Neural combinatorial optimization beyond the TSP: Existing architectures under-represent graph structure
This work addresses the limitation of neural solvers for real-world graph optimization problems, such as wireless network allocation, but is incremental in proposing an enhancement to existing architectures.
The paper tackles the problem of applying neural combinatorial optimization architectures beyond the TSP to practical graph problems like PCAP, finding that existing methods fail to capture graph structure and adapt to dynamic attributes, but shows that Distance Encoding improves structural representation.
Recent years have witnessed the promise that reinforcement learning, coupled with Graph Neural Network (GNN) architectures, could learn to solve hard combinatorial optimization problems: given raw input data and an evaluator to guide the process, the idea is to automatically learn a policy able to return feasible and high-quality outputs. Recent work have shown promising results but the latter were mainly evaluated on the travelling salesman problem (TSP) and similar abstract variants such as Split Delivery Vehicle Routing Problem (SDVRP).
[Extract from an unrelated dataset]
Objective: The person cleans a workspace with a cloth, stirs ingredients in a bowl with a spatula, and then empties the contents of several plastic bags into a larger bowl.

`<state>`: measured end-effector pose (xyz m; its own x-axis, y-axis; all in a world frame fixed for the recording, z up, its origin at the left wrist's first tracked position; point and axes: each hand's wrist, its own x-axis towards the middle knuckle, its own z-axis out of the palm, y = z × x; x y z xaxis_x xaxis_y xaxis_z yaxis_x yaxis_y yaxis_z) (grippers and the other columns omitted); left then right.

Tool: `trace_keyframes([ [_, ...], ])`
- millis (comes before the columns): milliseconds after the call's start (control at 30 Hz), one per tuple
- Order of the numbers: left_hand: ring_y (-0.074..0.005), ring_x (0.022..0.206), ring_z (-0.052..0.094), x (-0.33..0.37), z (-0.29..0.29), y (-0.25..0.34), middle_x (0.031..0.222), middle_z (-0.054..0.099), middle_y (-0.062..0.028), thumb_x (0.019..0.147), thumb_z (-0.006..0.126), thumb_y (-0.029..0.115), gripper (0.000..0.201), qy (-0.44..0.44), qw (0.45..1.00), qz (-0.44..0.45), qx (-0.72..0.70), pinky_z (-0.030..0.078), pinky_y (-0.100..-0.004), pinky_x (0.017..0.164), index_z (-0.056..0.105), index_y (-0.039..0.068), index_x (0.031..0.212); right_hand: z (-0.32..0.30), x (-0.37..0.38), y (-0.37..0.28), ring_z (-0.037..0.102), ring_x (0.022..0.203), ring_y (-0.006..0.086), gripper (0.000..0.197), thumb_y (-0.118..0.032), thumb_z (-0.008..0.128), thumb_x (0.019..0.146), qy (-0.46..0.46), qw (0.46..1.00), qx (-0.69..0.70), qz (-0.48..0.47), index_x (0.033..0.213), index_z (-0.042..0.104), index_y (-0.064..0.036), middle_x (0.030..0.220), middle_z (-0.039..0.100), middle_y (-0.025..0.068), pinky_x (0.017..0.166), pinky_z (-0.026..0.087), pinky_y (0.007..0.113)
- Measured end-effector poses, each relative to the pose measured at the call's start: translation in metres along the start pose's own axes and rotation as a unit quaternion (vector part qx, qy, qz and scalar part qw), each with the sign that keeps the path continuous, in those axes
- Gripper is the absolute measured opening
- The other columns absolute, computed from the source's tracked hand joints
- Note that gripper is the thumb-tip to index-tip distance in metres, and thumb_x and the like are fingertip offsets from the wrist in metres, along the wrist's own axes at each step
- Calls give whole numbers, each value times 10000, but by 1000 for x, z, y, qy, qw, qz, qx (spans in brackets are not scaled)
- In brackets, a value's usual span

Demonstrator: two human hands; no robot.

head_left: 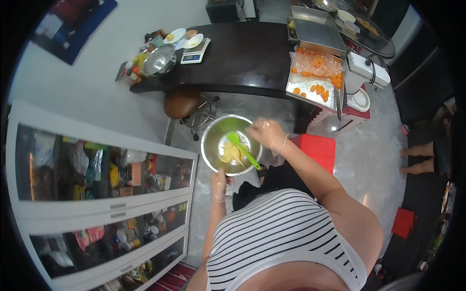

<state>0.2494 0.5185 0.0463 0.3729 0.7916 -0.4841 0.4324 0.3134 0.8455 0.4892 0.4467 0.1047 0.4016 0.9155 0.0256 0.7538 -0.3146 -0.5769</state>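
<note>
A shiny steel mixing bowl (209,154) is held up in front of my body. Inside it lies a lump of pale yellow dough (232,153), and a bright green spatula (248,156) rests across it with its handle over the near right rim. My left hand (220,183), in a clear plastic glove, grips the bowl's near rim, its fingertips partly hidden beneath. At the far right rim my right hand (270,135), also in a clear glove, is closed with its curled fingers over the edge. Neither hand touches the spatula.
Ahead stands a dark table (242,53) with a kitchen scale (195,52) and another steel bowl (160,59). On the right are a tray (303,87) of orange balls and a white stand mixer (364,70). Nearby are a brown stool (181,103), a red stool (318,148) and a glass-fronted cabinet (116,206).
</note>
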Motion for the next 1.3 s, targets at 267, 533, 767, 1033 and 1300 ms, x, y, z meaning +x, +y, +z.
trace_keyframes([
  [267,-152,456,571,167,0,114,540,576,-104,884,421,287,426,-43,997,36,-53,413,-253,410,605,-77,762,-61,112,77,610,777,337,355,-355,579,828,176,969,56,163,765,658,-15,798,634,162,705,475,401],
  [533,-145,481,579,369,57,186,594,605,-108,879,431,272,376,-223,974,33,1,425,-252,419,599,-60,828,-9,229,132,608,649,212,426,-354,560,867,161,909,237,304,1067,607,19,762,630,115,609,469,335],
  [767,-148,473,583,489,87,249,633,609,-99,905,424,304,400,-397,910,64,100,427,-252,397,587,-58,859,1,331,185,530,499,106,307,-161,506,824,216,838,336,372,1034,612,37,636,586,41,457,421,242],
  [1033,-145,497,592,535,88,273,679,615,-114,922,426,383,459,-413,906,-13,89,440,-239,417,565,-54,914,3,378,185,557,522,114,318,-223,555,830,220,829,280,432,995,625,40,668,607,56,485,440,258],
  [1300,-132,525,563,559,47,294,747,610,-84,920,418,483,520,-329,936,-17,122,406,-222,436,487,22,1151,-37,400,189,621,890,350,338,-319,548,829,272,860,23,431,922,666,-17,923,648,200,819,475,406],
])
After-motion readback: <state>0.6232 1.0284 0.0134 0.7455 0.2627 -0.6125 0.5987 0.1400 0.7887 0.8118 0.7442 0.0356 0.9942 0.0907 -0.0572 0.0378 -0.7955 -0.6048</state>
In this paper, we analyze how and whether recent neural architectures can be applied to graph problems of practical importance. We thus set out to systematically "transfer" these architectures to the Power and Channel Allocation Problem (PCAP), which has practical relevance for, e.g., radio resource allocation in wireless networks. Our experimental results suggest that existing architectures (i) are still incapable of capturing graph structural features and (ii) are not suitable for problems where the actions on the graph change the graph attributes. On a positive note, we show that augmenting the structural representation of problems with Distance Encoding is a promising step towards the still-ambitious goal of learning multi-purpose autonomous solvers.